Second, in general, people are not comfortable with the fate of the entire world being sculpted by a handful of political and business leaders, so it would seem logical that writers, activists, and others question the WEF.

Alba is turning this into a political issue and claiming “far-right” internet personalities are the only ones concerned with this issue. This is not true, every time the meetings are held in Davos, huge protests emerge which include people from all political stripes, including socialists and environmentalists.

People are suspicious, people question and people are skeptical. Perfectly acceptable in a society that is made up of individuals who all have different concerns.

Not according to the NY Times which continues;

The narrative first took root in late May, when Prince Charles and Klaus Schwab, the executive chairman of the World Economic Forum, announced plans to convene world leaders and discuss climate change and how to rebuild an economy damaged by the pandemic. The meeting was branded as a “Great Reset,” and the false rumors about the tight-knit group of elites manipulating the global economy took off.

In other words, yes the meetings are real, and yes it’s called The Great Reset; but it’s a conspiracy because individuals are mentioning this and writing about it, and talking about it and questioning it.  Unacceptable!! Only established media such as the NY Times can dictate to you, what one can discuss.
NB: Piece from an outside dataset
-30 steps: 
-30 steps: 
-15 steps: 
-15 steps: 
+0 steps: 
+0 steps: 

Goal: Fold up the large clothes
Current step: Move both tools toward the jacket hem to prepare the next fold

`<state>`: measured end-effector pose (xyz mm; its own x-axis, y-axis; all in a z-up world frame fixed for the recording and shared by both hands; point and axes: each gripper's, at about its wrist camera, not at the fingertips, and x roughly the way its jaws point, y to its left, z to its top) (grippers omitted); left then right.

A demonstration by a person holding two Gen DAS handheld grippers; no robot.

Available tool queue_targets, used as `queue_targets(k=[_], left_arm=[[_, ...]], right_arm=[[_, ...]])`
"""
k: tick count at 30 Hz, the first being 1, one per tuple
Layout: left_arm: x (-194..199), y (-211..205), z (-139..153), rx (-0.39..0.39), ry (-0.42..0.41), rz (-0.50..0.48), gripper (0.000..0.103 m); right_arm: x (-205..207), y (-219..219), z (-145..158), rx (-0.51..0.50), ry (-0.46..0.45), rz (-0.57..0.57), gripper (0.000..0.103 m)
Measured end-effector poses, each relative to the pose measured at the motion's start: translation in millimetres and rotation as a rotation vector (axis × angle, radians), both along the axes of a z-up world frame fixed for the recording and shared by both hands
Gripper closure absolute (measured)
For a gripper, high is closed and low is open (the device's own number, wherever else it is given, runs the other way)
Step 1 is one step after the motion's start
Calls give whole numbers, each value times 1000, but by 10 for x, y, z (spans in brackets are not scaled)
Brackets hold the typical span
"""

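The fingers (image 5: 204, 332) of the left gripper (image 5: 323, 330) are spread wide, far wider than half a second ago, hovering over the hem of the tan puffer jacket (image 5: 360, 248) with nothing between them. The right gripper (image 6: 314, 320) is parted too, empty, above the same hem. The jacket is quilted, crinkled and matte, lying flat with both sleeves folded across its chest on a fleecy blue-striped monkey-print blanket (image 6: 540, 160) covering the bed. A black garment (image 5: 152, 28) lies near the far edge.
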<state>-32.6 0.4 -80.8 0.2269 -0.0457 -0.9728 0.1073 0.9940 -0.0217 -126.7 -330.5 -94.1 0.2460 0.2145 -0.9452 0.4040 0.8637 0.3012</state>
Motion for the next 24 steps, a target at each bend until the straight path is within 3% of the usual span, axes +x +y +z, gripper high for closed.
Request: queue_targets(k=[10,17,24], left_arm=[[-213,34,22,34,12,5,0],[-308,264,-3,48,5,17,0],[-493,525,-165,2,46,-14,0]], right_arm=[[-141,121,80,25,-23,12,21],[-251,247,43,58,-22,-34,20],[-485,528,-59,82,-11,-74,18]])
If it was not for “conspiracy theorists” independent media outlets and activists, the average person would even know The World Economic Forum even exists.
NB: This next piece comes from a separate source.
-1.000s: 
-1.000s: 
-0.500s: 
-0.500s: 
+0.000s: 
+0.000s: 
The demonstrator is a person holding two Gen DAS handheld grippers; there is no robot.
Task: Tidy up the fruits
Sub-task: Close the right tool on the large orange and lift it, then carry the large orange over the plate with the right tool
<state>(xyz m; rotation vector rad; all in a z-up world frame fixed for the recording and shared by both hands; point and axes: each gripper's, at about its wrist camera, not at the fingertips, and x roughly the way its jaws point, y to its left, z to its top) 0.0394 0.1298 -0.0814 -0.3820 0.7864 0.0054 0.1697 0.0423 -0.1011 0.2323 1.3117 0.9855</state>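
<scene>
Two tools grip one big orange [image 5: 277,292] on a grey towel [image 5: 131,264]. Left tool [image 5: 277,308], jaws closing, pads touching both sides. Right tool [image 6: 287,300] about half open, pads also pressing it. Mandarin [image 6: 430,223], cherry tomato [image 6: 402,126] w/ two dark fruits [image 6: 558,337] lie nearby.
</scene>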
It would appear the NY Times by publishing this disinfo is “running cover” for the WEF and The Great Reset in general.

Alba seems most upset that it trended on Twitter:

Soon, far-right internet commentators with records of spreading misinformation posted about the conspiracy, collecting tens of thousands of likes and shares on Facebook and Twitter. The posters included Paul Joseph Watson, a former contributor to Infowars

The message the NY Times is conveying is simple, don’t think about The Great Reset, don’t write about it on Twitter, and don’t read anything about it, because we are telling you it’s a “conspiracy theory”

It seems that Alba and the NY Times tried to looby Twitter and Facebook to make The Great Reset vanish from the lexicon itself, the Times concluded;

Twitter said the tweets about the conspiracy did not violate its rules, and that “The Great Reset” was no longer trending. Facebook did not immediately respond to requests for comment.

The NY Times and others, literally want to control the narrative, they want to weave the story, they want to control what the public should be paying attention to,  and anything that interferes with their agenda will be branded with the dreaded “conspiracy theory” label.